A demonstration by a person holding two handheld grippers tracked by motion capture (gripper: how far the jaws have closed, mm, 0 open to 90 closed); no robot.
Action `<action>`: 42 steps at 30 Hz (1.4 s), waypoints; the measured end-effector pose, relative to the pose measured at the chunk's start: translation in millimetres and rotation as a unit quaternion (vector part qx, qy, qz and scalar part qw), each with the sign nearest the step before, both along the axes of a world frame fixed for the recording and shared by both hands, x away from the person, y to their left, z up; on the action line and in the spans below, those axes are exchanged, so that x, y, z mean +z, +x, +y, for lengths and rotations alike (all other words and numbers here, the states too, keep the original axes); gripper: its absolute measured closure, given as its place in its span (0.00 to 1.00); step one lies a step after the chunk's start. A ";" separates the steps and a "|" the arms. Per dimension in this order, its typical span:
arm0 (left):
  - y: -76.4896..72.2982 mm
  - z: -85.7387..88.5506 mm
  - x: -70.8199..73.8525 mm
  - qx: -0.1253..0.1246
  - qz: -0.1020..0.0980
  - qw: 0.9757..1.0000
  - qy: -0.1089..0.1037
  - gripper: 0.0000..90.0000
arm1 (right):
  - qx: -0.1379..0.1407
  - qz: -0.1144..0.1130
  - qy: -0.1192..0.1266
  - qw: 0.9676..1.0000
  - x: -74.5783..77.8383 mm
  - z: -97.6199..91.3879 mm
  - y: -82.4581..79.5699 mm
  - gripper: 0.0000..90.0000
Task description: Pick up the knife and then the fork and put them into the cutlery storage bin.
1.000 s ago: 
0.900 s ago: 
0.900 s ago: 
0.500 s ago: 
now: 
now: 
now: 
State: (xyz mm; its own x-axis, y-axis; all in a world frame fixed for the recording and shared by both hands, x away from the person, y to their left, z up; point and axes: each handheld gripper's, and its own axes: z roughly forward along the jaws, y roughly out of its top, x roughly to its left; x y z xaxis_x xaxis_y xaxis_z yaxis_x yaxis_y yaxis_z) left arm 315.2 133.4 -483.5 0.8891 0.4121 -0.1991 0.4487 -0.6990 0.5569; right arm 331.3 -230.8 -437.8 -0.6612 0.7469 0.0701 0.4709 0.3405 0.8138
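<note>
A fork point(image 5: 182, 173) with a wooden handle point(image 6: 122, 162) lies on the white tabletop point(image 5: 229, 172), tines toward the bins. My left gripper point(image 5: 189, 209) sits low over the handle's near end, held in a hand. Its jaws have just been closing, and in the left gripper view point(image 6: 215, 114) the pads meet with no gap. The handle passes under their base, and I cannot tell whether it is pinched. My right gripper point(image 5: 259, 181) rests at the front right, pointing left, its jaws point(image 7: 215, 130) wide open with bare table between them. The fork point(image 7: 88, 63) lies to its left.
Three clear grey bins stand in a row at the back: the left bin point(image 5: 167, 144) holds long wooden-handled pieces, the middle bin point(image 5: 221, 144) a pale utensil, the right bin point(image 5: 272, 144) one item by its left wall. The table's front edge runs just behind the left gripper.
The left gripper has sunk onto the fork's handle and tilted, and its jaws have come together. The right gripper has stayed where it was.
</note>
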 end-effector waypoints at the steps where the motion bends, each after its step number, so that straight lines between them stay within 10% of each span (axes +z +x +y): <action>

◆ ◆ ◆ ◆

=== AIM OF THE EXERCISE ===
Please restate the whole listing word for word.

=== THE ANSWER ===
A demonstration by a person holding two handheld grippers tracked by motion capture (gripper: how far the jaws have closed, mm, 0 open to 90 closed); no robot.
Action `<action>`: 42 steps at 30 Hz (1.4 s), waypoints; the measured end-effector pose, relative to the pose measured at the chunk's start: translation in millimetres and rotation as a unit quaternion (vector part qx, qy, qz and scalar part qw), each with the sign nearest the step before, both along the axes of a world frame fixed for the recording and shared by both hands, x away from the person, y to their left, z up; on the action line and in the spans below, those axes are exchanged, so that x, y, z mean +z, +x, +y, for lengths and rotations alike (all other words and numbers here, the states too, keep the original axes); gripper: its absolute measured closure, given as its place in its span (0.00 to 1.00); step one lies a step after the chunk's start. A ";" separates the steps and a "|" the arms. Per dimension in this order, its typical span:
arm0 (left):
  - y: -76.4896..72.2982 mm
  - z: -85.7387..88.5506 mm
  - x: -70.8199..73.8525 mm
  - qx: -0.1253..0.1246
  - qz: -0.1020..0.0980
  - qw: 0.9757..1.0000
  - qy: -0.1089..0.1037
  - gripper: 0.0000..90.0000
arm1 (right):
  - qx: -0.1379..0.1407
  - qz: -0.1144..0.1130
  - qy: -0.1192..0.1266
  - qw: 0.9676..1.0000
  - x: -74.5783..77.8383 mm
  - z: -97.6199..91.3879 mm
  - y: -82.4581..79.5699 mm
  - gripper: 0.0000..90.0000
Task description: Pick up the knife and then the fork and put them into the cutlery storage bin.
1.000 s ago: 
0.900 s ago: 
0.900 s ago: 
0.500 s ago: 
now: 
now: 
now: 
State: (xyz mm; its own x-axis, y-axis; all in a world frame fixed for the recording and shared by both hands, x away from the person, y to their left, z up; point and axes: each handheld gripper's, and its own axes: z roughly forward along the jaws, y roughly out of its top, x roughly to its left; x y z xaxis_x xaxis_y xaxis_z yaxis_x yaxis_y yaxis_z) left arm 315.2 133.4 -483.5 0.8891 0.4121 -0.1991 0.4487 -0.6990 0.5569; right arm 331.3 -230.8 -437.8 -0.6612 0.7469 0.0701 0.4709 0.3405 0.8138
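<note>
A fork point(image 5: 182, 173) with a wooden handle point(image 6: 122, 162) lies on the white tabletop point(image 5: 229, 172), tines toward the bins. My left gripper point(image 5: 189, 209) sits low over the handle's near end, held in a hand. Its jaws have just been closing, and in the left gripper view point(image 6: 215, 114) the pads meet with no gap. The handle passes under their base, and I cannot tell whether it is pinched. My right gripper point(image 5: 259, 181) rests at the front right, pointing left, its jaws point(image 7: 215, 130) wide open with bare table between them. The fork point(image 7: 88, 63) lies to its left.
Three clear grey bins stand in a row at the back: the left bin point(image 5: 167, 144) holds long wooden-handled pieces, the middle bin point(image 5: 221, 144) a pale utensil, the right bin point(image 5: 272, 144) one item by its left wall. The table's front edge runs just behind the left gripper.
The left gripper has sunk onto the fork's handle and tilted, and its jaws have come together. The right gripper has stayed where it was.
</note>
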 end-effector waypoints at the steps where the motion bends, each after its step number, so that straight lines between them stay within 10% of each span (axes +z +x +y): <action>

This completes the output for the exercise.